WHAT IS EXPECTED:
All that should be output is the block of lines below from the line with "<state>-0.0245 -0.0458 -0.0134" to the line with "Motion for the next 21", both included, exactly as written.

DATA:
=== Begin Enclosure ===

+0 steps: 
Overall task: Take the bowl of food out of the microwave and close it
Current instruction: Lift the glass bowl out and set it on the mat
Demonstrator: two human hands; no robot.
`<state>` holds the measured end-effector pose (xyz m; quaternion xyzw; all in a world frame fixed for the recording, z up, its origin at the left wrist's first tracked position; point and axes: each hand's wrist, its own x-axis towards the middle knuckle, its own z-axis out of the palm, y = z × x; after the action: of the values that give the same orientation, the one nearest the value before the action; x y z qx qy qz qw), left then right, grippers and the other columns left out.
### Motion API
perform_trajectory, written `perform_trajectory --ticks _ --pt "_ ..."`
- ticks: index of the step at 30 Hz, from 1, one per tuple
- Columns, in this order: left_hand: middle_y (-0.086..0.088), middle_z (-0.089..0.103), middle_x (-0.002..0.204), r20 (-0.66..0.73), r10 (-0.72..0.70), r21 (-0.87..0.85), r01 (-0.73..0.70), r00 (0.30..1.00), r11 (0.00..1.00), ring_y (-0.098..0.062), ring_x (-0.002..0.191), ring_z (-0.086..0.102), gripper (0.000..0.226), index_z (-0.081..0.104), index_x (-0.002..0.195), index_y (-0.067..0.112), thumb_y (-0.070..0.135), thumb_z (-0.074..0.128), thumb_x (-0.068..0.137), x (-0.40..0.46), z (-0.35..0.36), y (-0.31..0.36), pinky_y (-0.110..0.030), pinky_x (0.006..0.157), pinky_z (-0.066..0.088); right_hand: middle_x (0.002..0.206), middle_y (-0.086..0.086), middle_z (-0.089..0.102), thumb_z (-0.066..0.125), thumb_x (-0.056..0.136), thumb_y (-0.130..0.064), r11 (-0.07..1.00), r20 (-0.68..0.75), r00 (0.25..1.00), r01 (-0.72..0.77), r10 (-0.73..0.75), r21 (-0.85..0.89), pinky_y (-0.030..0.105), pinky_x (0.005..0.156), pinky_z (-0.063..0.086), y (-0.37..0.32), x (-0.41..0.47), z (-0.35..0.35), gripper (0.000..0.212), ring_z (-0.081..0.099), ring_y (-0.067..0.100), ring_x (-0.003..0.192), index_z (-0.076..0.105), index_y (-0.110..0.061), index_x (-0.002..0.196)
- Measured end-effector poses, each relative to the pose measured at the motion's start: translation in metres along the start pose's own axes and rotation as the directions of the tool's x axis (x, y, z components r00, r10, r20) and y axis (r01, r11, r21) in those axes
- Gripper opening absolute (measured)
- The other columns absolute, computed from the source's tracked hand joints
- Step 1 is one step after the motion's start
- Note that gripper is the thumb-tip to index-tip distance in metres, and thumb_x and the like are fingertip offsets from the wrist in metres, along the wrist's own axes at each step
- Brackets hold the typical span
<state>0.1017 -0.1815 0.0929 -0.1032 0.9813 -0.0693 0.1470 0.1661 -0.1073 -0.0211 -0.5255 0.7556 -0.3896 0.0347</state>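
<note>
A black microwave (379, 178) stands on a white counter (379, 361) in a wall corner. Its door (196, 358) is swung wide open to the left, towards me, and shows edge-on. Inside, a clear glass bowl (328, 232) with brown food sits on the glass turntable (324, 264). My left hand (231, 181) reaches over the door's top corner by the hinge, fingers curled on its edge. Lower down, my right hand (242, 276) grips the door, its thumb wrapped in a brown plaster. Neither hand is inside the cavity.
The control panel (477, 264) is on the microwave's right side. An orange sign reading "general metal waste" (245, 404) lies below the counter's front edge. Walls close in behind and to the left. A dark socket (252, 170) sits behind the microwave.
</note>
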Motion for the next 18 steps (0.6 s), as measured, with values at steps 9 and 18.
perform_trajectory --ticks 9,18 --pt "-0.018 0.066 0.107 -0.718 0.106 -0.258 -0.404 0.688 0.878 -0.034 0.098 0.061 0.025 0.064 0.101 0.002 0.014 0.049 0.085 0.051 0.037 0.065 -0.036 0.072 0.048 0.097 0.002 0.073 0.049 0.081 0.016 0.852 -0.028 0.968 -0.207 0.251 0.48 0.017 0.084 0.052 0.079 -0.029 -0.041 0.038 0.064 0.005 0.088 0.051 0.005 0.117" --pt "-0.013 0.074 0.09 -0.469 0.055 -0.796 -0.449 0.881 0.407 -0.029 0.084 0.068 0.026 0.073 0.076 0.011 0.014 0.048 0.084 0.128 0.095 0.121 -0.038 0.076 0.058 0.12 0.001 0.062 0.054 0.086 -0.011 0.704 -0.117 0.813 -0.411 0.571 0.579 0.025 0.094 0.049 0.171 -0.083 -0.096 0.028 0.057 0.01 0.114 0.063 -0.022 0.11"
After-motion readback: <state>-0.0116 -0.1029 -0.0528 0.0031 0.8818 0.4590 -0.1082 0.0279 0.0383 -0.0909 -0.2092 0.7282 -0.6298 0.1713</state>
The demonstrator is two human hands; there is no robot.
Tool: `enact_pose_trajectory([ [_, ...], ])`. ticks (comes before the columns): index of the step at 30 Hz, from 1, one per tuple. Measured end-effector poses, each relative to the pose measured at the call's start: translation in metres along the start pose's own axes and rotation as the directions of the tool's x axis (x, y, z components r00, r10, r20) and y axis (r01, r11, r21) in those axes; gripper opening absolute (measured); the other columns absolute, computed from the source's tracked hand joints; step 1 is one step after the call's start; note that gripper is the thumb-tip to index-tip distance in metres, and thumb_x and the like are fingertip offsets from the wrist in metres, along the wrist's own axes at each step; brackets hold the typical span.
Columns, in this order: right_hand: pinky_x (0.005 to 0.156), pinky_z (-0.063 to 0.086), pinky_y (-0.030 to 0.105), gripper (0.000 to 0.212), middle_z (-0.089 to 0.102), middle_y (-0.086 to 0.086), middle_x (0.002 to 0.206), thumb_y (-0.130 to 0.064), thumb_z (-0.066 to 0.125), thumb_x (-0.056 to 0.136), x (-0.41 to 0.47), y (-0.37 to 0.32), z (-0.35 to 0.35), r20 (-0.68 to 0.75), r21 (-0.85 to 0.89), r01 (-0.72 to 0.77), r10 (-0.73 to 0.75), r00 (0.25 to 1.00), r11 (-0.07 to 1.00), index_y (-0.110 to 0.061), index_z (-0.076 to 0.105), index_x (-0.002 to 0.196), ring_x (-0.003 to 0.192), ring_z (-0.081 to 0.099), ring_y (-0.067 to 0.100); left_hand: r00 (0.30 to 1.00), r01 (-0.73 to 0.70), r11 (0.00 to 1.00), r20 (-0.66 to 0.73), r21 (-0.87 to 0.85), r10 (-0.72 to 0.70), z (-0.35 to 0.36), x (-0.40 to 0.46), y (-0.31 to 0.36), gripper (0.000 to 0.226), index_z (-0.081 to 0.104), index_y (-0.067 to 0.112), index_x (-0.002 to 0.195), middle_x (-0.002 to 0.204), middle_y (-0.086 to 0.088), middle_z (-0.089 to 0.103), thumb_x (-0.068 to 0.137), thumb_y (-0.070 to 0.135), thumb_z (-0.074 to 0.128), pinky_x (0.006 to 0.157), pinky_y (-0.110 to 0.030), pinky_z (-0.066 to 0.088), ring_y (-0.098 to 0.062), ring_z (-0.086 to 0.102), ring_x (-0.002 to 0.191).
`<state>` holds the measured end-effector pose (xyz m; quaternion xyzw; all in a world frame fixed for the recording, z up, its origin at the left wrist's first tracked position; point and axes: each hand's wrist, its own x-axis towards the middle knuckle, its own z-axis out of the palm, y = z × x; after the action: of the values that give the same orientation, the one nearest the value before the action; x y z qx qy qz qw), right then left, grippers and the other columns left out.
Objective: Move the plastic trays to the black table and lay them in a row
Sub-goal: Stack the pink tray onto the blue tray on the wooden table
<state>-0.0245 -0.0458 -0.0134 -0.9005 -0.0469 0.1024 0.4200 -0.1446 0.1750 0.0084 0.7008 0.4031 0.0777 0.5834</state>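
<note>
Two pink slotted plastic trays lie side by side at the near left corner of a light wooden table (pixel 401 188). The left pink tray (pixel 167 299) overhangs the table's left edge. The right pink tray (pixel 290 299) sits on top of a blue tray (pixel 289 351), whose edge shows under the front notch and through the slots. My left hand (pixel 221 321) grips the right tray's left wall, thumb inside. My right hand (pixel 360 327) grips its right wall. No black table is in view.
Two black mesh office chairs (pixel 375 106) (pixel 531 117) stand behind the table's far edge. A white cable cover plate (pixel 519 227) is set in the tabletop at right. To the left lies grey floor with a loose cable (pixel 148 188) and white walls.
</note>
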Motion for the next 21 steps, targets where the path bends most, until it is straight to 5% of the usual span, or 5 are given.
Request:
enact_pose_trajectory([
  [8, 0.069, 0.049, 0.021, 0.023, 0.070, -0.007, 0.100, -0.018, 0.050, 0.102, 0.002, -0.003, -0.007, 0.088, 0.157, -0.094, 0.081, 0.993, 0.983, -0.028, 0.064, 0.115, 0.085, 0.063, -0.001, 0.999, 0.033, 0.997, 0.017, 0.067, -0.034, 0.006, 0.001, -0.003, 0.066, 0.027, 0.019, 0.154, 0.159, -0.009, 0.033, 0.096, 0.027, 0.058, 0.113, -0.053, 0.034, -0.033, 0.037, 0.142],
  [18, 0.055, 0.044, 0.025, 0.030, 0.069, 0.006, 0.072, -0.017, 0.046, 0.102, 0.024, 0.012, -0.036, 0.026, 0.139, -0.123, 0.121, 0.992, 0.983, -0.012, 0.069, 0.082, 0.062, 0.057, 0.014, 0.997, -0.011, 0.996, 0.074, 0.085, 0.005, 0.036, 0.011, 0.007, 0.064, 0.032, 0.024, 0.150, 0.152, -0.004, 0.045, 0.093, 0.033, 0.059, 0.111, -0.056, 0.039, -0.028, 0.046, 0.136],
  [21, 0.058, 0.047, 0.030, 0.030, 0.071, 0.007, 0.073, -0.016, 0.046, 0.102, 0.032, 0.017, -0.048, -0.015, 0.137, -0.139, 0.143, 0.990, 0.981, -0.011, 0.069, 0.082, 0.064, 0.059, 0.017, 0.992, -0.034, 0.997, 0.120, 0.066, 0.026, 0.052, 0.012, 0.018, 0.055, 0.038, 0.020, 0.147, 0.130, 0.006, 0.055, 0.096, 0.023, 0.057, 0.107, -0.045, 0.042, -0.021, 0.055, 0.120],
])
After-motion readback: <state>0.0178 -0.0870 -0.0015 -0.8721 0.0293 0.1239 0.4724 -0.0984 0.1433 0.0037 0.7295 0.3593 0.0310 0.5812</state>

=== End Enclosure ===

SOLUTION TO THIS EXERCISE:
<state>-0.0245 -0.0458 -0.0134 -0.9005 -0.0469 0.1024 0.4200 -0.1446 0.1750 0.0084 0.7008 0.4031 0.0777 0.5834</state>
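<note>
Two pink slotted plastic trays lie side by side at the near left corner of a light wooden table (pixel 401 188). The left pink tray (pixel 167 299) overhangs the table's left edge. The right pink tray (pixel 290 299) sits on top of a blue tray (pixel 289 351), whose edge shows under the front notch and through the slots. My left hand (pixel 221 321) grips the right tray's left wall, thumb inside. My right hand (pixel 360 327) grips its right wall. No black table is in view.
Two black mesh office chairs (pixel 375 106) (pixel 531 117) stand behind the table's far edge. A white cable cover plate (pixel 519 227) is set in the tabletop at right. To the left lies grey floor with a loose cable (pixel 148 188) and white walls.
</note>
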Motion for the next 21 steps, targets where the path bends most, until it is straight to 5% of the usual span, or 5 are given.

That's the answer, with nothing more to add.